### [Exercise goal]
Each line below is to be repeated exactly; any picture is to be left out.

### [Data extract]
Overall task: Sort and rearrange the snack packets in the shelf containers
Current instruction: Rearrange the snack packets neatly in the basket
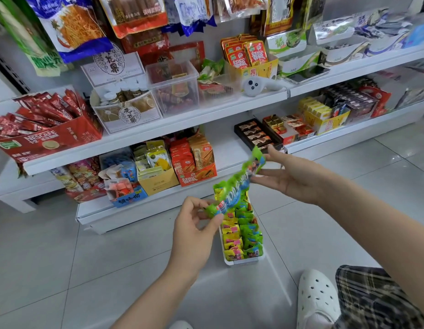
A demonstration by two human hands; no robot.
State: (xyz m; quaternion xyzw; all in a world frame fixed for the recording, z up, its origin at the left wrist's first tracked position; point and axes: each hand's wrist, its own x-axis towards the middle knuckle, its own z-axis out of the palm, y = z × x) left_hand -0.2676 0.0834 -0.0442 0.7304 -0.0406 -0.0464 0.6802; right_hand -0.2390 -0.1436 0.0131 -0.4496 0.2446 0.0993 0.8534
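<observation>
Nearest: a white perforated clog (316, 302) and a plaid trouser leg (372, 300) at the lower right, on the grey tiled floor (63, 269).

Both forearms reach forward over the floor. The left hand (194, 224) pinches the near-left end of a strip of green and blue snack packets (237, 184) between thumb and curled fingertips. The right hand (294, 179) holds the far-right end of the same strip, thumb up, fingers loosely extended under it. The hands are apart, with the strip stretched diagonally between them and raised off the floor.

Directly below the strip: a narrow white container (244, 261) standing on the floor, just in front of the bottom shelf (139, 210). It holds a row of yellow-pink packets (232, 238) on the left and a row of green packets (252, 233) on the right, standing on edge.

Farther: the bottom shelf carries an orange carton (196, 174), a yellow carton (156, 181) and a blue box (128, 200) of packets. The middle shelf (158, 129) holds a red Nescafe box (47, 138) at left and clear tubs (173, 89). Bags hang above at the back
</observation>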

### [Reply]
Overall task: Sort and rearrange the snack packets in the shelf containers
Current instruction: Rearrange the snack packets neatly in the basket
A demonstration by two human hands; no robot.
State: (xyz m; quaternion xyzw; all in a world frame fixed for the recording, z up, its origin at the left wrist's first tracked position; point and axes: each hand's wrist, its own x-axis towards the middle knuckle, its own z-axis out of the palm, y = z × x) left_hand -0.2676 0.0834 -0.0442 0.7304 -0.0406 -0.0464 0.6802; right_hand -0.2390 -0.1436 0.0131 -0.4496 0.2446 0.0993 0.8534
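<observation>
Nearest: a white perforated clog (316, 302) and a plaid trouser leg (372, 300) at the lower right, on the grey tiled floor (63, 269).

Both forearms reach forward over the floor. The left hand (194, 224) pinches the near-left end of a strip of green and blue snack packets (237, 184) between thumb and curled fingertips. The right hand (294, 179) holds the far-right end of the same strip, thumb up, fingers loosely extended under it. The hands are apart, with the strip stretched diagonally between them and raised off the floor.

Directly below the strip: a narrow white container (244, 261) standing on the floor, just in front of the bottom shelf (139, 210). It holds a row of yellow-pink packets (232, 238) on the left and a row of green packets (252, 233) on the right, standing on edge.

Farther: the bottom shelf carries an orange carton (196, 174), a yellow carton (156, 181) and a blue box (128, 200) of packets. The middle shelf (158, 129) holds a red Nescafe box (47, 138) at left and clear tubs (173, 89). Bags hang above at the back
</observation>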

That wraps up the exercise.